Search for your favourite author or book

What Hidden Lies

Information about the book
Twenty years earlier …
 
‘Wait for me!’
The voice was thin, but carrying, as piercing as a bird’s, and getting closer. They stopped. He saw that look of fury she got whenever he followed them, tried to be part of their secret world.
‘He’s following us!’
She started back along the path they had come.
‘Where are you going?’ He called after her, not wanting to be left alone in the gloom, the trees crowding in on him.
She shouted over her shoulder. ‘Carry on, I’ll catch up.’

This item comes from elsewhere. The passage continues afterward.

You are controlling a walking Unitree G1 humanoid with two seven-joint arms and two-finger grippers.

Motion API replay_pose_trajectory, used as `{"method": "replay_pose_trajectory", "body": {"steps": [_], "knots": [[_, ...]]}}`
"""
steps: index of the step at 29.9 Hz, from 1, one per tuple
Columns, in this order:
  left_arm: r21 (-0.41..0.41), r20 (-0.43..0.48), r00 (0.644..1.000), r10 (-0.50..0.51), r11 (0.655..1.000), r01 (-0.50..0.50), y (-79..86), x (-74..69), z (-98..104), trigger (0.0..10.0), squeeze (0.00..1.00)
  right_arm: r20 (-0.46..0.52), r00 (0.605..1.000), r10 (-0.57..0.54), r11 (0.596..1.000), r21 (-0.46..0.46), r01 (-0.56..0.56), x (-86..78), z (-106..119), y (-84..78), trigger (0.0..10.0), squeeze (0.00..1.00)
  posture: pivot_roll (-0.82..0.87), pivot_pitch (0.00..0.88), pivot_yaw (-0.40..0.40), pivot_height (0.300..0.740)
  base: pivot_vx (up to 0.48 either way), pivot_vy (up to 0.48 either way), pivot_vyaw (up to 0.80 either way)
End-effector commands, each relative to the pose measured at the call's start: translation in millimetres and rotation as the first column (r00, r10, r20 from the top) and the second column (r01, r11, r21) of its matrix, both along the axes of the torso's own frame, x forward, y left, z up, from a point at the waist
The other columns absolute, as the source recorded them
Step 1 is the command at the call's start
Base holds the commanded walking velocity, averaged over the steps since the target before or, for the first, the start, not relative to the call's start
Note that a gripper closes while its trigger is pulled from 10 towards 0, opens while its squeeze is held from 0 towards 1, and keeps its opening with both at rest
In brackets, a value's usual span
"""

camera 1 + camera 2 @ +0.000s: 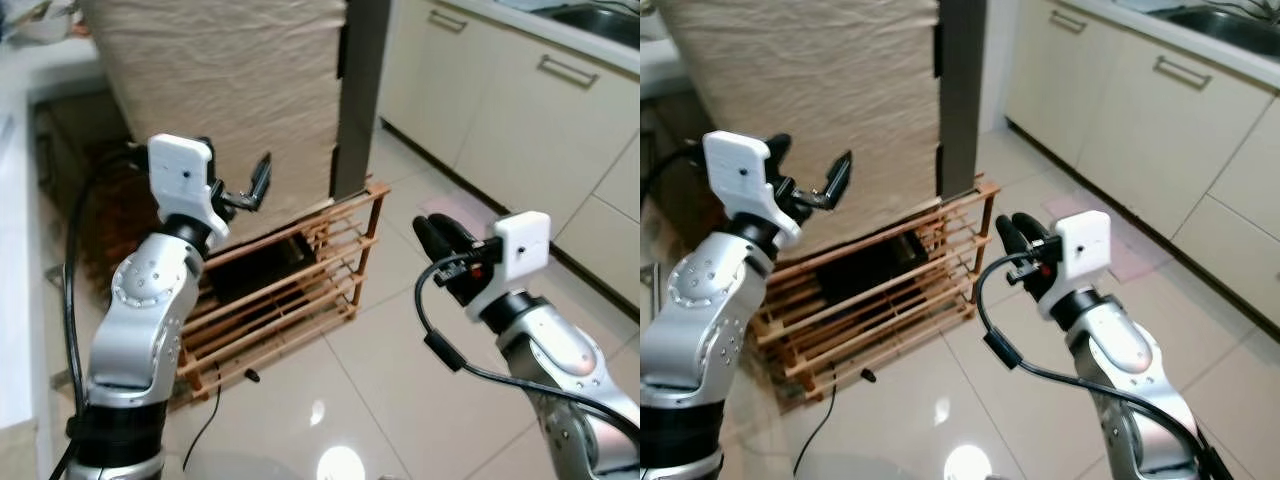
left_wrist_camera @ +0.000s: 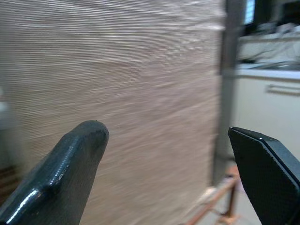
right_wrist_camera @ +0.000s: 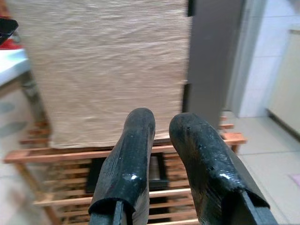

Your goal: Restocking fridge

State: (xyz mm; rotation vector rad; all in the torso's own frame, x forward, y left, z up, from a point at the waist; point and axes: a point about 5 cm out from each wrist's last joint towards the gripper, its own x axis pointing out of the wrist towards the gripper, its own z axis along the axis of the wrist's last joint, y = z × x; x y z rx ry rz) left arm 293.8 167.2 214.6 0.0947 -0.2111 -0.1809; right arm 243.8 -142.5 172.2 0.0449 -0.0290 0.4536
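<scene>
Glossy tiled kitchen floor (image 1: 400,400) lies before you; your left gripper (image 1: 240,190), fingers spread, faces the beige cloth-covered fridge (image 1: 230,90) on its slatted wooden rack (image 1: 300,290). Your right gripper (image 1: 445,250) hovers, fingers nearly together.

The beige cloth (image 1: 225,90) drapes whatever tall unit stands on the wooden rack (image 1: 290,300), so its front is hidden, and its top is cut off at twelve o'clock. A dark object (image 1: 255,265) sits on the rack's upper shelf, too shadowed to identify. In the left wrist view the cloth is smeared with blur. The sink (image 1: 600,20) at one o'clock is clipped by the edge. The right gripper (image 1: 440,240) hides its fingertips behind its own body; the gap cannot be judged there.
</scene>
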Motion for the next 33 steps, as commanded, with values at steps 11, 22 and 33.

She disappeared. He waited a couple of minutes, then walked on alone. He could hear their muffled voices, and then hers raised, echoing through the trees, ‘Voetsêk! Go home!’ There was silence, then a howl of outrage, followed by a wailing cry.
She reappeared through the trees, running, and overtook him, shouting, ‘Come, quick!’
He set off after her, watching her thin brown legs flashing in and out of sight. The cry of abandonment and fury grew fainter behind them. He felt a stab of guilt, but soon the cries were lost in the trees and all he could hear was his own harsh breathing as he struggled to catch up with her. He was bigger, but she was faster, at everything.
She slowed to a quick walking pace, and he fell in beside her. No need to talk. Enough to be with her, and away from his father, free to roam. He was afraid up here sometimes, but would never tell her. He didn’t want to feel the stab of her sharp elbows, hear her mocking voice, ‘What are you scared of? What?’
He didn’t want her to know he was scared of the black trees with their shiny leathery leaves, of the mountain towering like a battlement above, of the unnatural silence in the milkwoods, where their footfalls made no sound. He’d long ago learned to hide his fear, knowing his father would thrash him at the first sign of it. She feared nothing; she had never cowed before a beating, never felt the force of someone’s fury and despair. She saw only what was light and bright in the world.
They emerged from the tunnel of trees, skirting the open mine, where the big machine stood silent and resting. They passed by, unseen by the workmen who sat under a tree eating their lunch, their rough laughter coming in sharp bursts.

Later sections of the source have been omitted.